■ **Action item**
Report each line of the data that has "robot" somewhere in it.
---------- Data for the task ----------
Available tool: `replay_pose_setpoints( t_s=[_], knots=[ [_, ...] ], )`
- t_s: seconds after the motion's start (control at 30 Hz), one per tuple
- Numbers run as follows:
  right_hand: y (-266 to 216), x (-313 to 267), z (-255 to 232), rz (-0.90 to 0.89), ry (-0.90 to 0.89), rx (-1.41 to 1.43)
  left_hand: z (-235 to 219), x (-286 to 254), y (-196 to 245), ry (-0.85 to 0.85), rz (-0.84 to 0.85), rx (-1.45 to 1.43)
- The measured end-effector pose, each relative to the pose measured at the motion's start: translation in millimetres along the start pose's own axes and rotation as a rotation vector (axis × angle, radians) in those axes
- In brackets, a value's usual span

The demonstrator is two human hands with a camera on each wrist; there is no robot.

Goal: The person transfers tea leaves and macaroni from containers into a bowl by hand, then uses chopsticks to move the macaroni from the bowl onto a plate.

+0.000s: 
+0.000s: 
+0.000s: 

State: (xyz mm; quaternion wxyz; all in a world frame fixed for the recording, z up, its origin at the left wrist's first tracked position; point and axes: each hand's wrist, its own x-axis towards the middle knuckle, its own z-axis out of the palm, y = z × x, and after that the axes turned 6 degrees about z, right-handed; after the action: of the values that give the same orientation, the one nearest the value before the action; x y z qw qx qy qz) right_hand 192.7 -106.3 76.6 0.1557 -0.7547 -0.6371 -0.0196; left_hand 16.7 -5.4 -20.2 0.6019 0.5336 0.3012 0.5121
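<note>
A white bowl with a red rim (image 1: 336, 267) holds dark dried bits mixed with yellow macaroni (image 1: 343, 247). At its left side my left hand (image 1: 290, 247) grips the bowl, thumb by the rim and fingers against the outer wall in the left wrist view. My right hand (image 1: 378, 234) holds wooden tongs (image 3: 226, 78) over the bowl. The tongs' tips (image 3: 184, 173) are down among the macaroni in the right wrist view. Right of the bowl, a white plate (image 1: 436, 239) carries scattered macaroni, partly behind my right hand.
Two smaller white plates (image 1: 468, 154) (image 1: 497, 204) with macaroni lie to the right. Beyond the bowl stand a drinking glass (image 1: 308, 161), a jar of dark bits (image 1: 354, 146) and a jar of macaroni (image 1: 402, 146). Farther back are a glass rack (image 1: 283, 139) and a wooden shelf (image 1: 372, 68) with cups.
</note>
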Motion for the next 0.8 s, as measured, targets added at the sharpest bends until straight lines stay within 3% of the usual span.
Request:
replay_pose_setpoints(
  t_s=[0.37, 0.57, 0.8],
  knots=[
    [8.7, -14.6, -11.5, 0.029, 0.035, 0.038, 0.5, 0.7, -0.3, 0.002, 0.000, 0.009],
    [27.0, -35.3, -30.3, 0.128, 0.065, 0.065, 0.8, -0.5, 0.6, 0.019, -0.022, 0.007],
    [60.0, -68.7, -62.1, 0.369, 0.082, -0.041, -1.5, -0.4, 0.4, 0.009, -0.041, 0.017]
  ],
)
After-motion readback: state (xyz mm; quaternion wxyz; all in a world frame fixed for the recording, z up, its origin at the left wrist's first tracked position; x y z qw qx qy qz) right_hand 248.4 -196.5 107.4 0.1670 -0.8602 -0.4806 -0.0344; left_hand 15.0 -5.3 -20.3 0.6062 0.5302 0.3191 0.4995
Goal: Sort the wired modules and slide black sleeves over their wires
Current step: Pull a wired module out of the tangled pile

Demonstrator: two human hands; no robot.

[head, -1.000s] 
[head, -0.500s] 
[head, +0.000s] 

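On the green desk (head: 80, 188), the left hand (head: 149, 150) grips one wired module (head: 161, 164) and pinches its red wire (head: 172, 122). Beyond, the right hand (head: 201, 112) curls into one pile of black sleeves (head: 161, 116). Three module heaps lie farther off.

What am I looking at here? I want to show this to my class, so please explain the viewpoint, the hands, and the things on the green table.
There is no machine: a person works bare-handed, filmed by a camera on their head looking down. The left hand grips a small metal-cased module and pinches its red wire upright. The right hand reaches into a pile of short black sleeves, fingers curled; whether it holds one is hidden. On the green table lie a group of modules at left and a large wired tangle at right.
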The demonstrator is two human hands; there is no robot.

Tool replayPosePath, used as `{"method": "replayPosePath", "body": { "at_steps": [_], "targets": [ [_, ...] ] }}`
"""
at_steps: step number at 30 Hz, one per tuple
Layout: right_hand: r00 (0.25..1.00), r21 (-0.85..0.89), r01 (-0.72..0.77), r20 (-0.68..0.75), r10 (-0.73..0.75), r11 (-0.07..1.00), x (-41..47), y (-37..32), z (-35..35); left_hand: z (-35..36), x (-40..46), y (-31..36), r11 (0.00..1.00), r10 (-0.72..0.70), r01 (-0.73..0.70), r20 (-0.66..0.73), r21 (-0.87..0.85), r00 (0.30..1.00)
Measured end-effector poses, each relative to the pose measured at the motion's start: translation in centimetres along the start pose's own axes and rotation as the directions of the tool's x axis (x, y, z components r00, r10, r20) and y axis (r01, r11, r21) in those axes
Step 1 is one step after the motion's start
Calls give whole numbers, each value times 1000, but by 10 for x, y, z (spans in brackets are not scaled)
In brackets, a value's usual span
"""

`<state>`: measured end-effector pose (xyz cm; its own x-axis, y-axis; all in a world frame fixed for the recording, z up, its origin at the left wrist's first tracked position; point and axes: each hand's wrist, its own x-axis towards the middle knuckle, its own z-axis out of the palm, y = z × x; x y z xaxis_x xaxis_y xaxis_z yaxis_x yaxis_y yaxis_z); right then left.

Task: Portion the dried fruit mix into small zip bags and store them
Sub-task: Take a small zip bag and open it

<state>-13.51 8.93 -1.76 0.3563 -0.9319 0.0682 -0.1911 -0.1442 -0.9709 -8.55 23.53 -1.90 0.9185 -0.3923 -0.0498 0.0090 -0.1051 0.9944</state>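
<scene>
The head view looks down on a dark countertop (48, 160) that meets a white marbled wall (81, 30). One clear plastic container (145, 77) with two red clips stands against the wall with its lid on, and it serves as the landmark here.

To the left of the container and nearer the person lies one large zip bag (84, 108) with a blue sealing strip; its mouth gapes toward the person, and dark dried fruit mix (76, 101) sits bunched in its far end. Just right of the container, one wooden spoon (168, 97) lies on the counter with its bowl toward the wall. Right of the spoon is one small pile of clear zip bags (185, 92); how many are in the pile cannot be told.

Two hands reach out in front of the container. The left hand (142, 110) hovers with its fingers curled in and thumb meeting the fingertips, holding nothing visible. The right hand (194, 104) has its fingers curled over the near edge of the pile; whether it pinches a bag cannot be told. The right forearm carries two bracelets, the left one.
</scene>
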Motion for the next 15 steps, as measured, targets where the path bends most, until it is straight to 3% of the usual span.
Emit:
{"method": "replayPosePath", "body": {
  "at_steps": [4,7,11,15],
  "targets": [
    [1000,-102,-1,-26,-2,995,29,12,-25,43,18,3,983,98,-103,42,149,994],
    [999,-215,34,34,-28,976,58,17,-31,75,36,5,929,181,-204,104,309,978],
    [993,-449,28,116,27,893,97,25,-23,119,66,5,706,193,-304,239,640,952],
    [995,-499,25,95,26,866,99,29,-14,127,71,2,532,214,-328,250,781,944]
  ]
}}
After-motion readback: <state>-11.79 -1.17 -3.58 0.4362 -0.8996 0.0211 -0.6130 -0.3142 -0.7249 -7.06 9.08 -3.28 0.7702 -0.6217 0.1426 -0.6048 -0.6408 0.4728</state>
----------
■ **Result of this task**
The demonstrator is two human hands with a camera on each wrist; there is no robot.
Demonstrator: two human hands; no robot.
The demonstrator is two human hands; there is no robot.

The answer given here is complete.